• _WHAT TO DO_
In the material below, find every line containing the string "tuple" and return it.
=-=-=-=-=
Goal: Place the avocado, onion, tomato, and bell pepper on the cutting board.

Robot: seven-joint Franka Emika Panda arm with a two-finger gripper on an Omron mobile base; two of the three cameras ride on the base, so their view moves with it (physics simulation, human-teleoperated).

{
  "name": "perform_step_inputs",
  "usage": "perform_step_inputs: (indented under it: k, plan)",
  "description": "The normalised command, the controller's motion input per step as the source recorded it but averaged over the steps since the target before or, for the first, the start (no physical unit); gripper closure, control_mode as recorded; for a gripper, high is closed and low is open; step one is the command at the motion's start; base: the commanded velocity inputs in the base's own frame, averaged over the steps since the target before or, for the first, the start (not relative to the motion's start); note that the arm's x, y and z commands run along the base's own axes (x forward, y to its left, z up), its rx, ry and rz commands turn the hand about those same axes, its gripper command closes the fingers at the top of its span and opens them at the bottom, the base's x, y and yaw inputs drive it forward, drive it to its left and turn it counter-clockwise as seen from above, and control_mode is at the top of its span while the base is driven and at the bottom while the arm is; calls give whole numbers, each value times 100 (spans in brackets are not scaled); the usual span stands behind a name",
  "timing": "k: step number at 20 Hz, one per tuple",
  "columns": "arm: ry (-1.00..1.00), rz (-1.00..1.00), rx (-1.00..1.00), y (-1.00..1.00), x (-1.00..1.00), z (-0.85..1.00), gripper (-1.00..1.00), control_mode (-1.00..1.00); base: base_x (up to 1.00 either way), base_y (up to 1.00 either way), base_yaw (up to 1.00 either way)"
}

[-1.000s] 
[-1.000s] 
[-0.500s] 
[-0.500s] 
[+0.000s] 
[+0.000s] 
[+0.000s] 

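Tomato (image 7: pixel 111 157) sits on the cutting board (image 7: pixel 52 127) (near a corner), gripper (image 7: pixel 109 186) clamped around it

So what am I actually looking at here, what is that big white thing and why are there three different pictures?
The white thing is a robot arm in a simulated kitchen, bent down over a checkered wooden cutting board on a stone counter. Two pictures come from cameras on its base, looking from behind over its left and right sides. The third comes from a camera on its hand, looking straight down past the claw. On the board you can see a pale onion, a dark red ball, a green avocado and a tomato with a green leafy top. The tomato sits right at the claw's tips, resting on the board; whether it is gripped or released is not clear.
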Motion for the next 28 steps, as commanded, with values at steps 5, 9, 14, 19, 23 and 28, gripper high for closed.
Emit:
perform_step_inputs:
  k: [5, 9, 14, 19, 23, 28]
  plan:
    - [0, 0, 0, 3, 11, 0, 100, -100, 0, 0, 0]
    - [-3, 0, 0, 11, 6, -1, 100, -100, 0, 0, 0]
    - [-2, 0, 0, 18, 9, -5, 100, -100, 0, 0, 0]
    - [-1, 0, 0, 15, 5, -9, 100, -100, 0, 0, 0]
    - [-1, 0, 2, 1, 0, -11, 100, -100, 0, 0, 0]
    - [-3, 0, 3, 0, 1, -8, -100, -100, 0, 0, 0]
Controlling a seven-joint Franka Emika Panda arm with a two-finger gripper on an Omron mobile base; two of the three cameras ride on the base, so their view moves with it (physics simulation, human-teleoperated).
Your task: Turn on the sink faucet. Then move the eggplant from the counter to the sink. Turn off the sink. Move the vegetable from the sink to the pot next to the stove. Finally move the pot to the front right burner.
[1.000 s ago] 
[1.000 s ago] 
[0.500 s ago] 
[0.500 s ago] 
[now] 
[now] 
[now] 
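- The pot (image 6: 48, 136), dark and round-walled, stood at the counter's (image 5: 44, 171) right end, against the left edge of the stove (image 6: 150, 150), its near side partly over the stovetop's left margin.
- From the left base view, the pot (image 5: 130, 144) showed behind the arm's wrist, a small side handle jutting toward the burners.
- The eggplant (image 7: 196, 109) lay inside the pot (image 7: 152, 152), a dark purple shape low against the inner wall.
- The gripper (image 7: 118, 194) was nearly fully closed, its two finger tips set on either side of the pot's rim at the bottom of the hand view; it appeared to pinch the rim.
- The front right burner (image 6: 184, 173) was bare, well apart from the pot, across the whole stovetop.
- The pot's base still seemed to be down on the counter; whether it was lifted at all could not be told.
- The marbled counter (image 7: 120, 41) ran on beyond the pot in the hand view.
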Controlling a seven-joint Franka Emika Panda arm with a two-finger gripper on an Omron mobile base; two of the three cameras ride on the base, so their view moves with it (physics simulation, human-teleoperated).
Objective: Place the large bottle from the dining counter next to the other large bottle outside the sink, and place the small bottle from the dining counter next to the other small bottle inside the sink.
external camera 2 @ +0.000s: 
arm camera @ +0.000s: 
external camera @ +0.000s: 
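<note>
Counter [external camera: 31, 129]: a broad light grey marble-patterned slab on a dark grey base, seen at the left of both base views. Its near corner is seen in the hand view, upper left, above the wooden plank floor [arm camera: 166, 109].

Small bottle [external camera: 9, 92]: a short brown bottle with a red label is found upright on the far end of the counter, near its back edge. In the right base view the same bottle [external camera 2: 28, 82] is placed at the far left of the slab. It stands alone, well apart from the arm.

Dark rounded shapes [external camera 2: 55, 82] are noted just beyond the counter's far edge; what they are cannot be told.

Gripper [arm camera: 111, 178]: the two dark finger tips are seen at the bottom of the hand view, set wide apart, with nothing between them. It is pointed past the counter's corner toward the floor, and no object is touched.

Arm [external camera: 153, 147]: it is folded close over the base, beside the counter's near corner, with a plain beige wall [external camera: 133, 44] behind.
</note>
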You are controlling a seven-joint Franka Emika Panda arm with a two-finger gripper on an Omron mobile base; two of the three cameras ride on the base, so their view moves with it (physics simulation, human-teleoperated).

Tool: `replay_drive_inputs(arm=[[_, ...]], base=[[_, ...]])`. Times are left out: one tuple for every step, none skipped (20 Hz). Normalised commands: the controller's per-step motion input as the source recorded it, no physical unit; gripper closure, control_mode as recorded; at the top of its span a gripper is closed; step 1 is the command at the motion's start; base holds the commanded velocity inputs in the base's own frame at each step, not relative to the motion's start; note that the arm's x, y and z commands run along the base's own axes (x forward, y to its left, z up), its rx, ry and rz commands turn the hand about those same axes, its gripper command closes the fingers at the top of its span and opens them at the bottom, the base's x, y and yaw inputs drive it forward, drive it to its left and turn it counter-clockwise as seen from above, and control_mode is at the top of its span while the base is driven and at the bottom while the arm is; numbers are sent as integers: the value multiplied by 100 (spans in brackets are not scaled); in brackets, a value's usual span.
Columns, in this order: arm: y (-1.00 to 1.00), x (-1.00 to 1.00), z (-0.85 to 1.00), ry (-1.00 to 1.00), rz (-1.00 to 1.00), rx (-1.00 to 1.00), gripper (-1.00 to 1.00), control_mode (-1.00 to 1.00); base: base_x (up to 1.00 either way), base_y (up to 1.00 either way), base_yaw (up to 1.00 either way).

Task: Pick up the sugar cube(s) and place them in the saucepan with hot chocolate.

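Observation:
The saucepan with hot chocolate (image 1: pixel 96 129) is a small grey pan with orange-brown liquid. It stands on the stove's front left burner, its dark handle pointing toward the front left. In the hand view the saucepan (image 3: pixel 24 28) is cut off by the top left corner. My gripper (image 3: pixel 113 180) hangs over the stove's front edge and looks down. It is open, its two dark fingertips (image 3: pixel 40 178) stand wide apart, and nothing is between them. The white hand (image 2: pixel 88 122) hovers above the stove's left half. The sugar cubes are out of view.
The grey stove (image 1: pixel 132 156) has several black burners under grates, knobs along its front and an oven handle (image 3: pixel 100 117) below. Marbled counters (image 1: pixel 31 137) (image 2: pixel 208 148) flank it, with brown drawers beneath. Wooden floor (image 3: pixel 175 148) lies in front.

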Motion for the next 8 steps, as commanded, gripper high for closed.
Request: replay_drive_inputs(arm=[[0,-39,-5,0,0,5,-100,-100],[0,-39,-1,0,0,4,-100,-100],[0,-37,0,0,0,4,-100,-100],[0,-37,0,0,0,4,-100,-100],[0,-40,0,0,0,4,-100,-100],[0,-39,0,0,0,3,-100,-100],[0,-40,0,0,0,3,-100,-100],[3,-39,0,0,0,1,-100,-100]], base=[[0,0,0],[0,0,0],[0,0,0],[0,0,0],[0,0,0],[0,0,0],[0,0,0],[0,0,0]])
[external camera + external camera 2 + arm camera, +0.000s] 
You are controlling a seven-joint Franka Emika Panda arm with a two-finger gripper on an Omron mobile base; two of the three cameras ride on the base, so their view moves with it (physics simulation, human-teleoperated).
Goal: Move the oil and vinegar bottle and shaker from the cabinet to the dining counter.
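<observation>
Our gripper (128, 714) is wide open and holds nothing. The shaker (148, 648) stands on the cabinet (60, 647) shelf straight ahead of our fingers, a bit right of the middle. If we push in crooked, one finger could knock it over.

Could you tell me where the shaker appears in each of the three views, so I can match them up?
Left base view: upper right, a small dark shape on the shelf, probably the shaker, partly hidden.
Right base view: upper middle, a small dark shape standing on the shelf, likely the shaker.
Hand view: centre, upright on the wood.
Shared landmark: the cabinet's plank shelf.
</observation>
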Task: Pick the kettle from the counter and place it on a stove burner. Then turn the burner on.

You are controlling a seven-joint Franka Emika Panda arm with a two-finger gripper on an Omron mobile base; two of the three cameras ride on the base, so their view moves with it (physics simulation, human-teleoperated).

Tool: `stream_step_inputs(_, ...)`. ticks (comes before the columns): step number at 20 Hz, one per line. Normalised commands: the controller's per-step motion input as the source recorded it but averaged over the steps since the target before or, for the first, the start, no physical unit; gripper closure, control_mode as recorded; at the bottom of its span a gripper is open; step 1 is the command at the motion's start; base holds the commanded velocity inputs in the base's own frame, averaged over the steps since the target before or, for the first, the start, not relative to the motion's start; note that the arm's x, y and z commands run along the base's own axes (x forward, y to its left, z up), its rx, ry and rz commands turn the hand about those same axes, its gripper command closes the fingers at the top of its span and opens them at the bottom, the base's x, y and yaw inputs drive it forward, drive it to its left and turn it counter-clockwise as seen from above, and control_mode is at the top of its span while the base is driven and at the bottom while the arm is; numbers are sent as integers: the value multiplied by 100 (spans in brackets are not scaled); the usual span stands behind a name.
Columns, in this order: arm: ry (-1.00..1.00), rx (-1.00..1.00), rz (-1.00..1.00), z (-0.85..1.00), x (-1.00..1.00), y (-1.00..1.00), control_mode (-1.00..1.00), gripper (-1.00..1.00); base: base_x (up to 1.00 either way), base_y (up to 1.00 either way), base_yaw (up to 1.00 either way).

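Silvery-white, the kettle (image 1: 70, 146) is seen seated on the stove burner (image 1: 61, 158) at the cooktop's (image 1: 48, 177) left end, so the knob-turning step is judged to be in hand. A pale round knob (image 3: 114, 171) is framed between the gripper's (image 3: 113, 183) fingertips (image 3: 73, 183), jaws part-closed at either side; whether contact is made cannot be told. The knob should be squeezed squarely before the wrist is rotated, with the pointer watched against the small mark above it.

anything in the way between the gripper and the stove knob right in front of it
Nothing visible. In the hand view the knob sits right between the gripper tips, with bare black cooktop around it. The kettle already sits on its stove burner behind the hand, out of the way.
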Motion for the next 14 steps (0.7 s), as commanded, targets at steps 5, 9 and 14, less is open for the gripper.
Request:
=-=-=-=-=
• _YOUR SOLUTION_
  "timing": "k: step number at 20 Hz, one per tuple",
Tool: `replay_drive_inputs(arm=[[_, ...]], base=[[_, ...]])`. Times are left out: one tuple for every step, none skipped (20 Hz). Normalised commands: the controller's per-step motion input as the source recorded it, no physical unit; gripper closure, control_mode as recorded; at the top of its span a gripper is closed; step 1 is the command at the motion's start; base holds the commanded velocity inputs in the base's own frame at each step, not relative to the motion's start; note that the arm's x, y and z commands run along the base's own axes (x forward, y to its left, z up), its rx, ry and rz commands turn the hand about those same axes, its gripper command closes the fingers at the top of its span and opens them at the bottom, the base's x, y and yaw inputs drive it forward, drive it to its left and turn it counter-clockwise as seen from above, and control_mode is at the top of its span while the base is driven and at the bottom while the arm is; numbers are sent as integers: the value multiplied by 100 (spans in brackets are not scaled); in brackets, a value's usual span.

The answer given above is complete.